22 Minn. 437 | Minn. | 1876

Cornell, J.

Assuming the city ordinance to have been duly and legally passed and ratified, in conformity with the act of the legislature of May 15, 1869, (Sp. Laws 1869, ch. 34,) it cannot be doubted that an acceptance of its terms and conditions, and full compliance therewith, on the part of the company, in the construction of its road, constituted a valid and binding contract between it and the city.

It is well settled that, in all cases where equitable relief is sought through the extraordinary remedy of an injunction, the facts entitling the party to such relief mu§t be clearly and positively alleged and shown. It is not enough that their existence may be inferred or spelt out from the averments in the complaint. If, in this case, the relief sought was intended to be based upon the fact that no contract existed between the -company and the city, growing out of *439the passage of the ordinance and its acceptance by the company, that fact should have been distinctly stated, or made clearly to appear, in the complaint.

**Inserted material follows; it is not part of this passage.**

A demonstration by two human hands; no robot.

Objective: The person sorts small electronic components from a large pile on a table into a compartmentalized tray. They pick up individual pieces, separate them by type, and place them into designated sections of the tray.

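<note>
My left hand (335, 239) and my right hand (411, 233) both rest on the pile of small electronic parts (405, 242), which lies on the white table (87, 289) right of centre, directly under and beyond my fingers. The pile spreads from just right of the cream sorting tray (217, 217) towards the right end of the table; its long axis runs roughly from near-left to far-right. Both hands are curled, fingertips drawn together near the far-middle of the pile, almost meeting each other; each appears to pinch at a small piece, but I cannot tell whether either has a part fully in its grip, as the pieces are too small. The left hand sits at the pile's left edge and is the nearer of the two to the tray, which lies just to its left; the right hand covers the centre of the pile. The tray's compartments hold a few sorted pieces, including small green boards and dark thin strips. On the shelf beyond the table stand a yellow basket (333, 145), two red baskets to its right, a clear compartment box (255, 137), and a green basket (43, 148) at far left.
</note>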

Instead, however, the ordinance is alleged to have been passed by the council, and voted upon by the people, and approved by them, at an election held for that purpose. It is averred that “ said railway company has fully constructed and completed its said road, and is operating the same, as in said ordinance required,” and “that said common council of the city of Hastings has made no agreement with said railway company for, or relating to, the disposal of said bonds, or the proceeds thereof, in aid of said railway.” These several averments must all stand together, if possible, and be construed accordingly. Hence the last cannot be held as negativing the existence of an agreement between the city and the company, such as is necessarily implied from the passage of the ordinance by the former and its acceptance by the latter. It does not negative the expressly averred fact ‘ ‘ that the company has constructed and completed its road as in said ordinance required;” and the fair implication from this is that the terms and conditions of the ordinance have been fully complied with on the part of the company — a fact necessarily presupposing an acceptance on its part. This conclusion is strengthened by the fact that the complaint particularly specifies the grounds of objection to the issuance of the bonds to be an alleged irregularity in the publication of the ordinance, and an insufficient notice of the election at which it was ratified, and not the want of an agreement between the city and company.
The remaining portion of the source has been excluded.